* Work to be completed
Across the records, find how many lines include the string "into" and answer with only the figure.

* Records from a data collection
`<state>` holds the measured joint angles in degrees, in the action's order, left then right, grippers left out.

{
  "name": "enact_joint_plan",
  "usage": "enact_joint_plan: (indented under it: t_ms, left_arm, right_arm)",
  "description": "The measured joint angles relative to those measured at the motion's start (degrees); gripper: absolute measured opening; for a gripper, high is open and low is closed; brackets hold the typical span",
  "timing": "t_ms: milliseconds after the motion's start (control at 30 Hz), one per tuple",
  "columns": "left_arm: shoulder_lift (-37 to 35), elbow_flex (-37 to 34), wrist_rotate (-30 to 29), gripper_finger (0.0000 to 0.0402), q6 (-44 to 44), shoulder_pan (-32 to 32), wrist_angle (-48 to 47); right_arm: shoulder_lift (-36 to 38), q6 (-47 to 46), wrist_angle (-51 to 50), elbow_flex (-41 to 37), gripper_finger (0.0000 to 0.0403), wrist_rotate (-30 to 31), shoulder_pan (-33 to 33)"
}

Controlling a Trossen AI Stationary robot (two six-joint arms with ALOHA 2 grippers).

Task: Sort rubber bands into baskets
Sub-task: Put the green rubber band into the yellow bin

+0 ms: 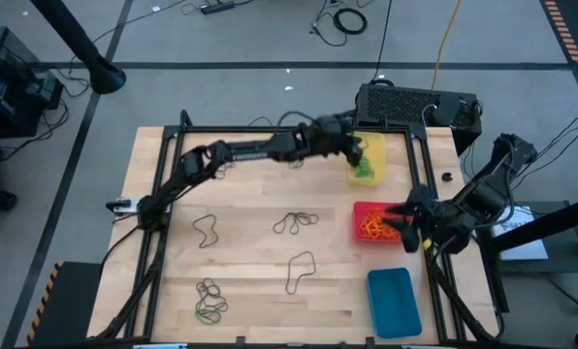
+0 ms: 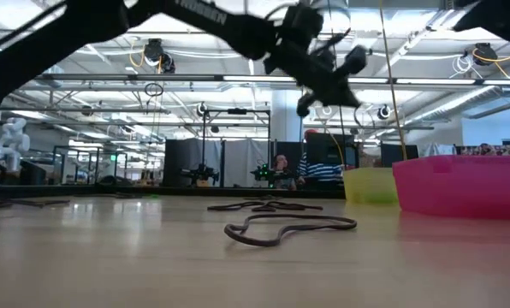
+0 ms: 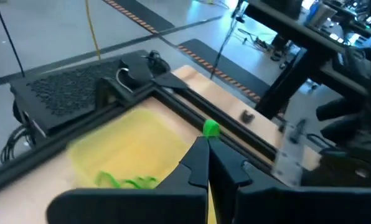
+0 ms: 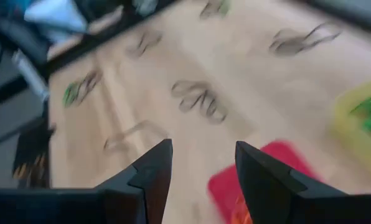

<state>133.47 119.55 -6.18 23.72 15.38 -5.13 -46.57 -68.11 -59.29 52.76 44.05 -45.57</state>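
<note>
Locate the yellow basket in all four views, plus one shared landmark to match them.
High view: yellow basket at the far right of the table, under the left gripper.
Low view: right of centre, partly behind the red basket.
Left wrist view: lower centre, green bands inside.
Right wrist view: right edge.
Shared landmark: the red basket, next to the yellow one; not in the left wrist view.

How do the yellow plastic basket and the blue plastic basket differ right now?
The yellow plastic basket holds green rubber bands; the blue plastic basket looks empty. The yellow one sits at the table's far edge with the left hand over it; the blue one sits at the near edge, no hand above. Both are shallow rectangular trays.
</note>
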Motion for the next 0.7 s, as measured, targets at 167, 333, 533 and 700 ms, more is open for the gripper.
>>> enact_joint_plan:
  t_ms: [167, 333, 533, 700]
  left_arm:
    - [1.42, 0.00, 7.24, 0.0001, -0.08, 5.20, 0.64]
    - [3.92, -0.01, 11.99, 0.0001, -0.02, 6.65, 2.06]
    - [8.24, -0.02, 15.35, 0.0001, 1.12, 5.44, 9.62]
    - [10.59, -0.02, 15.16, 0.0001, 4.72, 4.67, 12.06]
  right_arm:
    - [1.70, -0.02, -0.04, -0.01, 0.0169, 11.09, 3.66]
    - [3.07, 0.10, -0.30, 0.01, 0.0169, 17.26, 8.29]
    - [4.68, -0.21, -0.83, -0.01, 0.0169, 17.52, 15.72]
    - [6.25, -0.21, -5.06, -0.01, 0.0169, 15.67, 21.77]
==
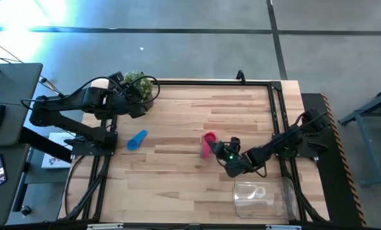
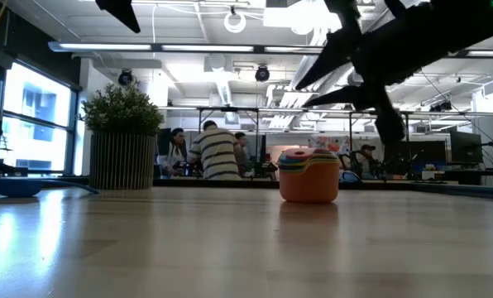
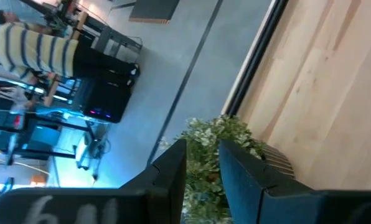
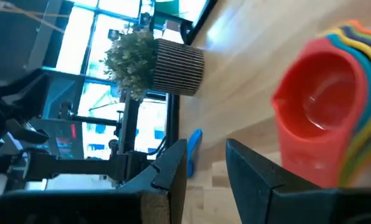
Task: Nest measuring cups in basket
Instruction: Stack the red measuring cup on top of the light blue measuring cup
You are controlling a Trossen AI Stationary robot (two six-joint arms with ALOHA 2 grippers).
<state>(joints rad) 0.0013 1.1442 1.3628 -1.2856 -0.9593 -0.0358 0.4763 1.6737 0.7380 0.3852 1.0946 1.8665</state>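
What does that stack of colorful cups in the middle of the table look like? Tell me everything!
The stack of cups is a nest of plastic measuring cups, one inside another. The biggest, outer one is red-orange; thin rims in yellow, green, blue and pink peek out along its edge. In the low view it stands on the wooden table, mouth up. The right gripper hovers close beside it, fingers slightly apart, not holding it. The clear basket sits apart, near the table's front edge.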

* Result of the task
2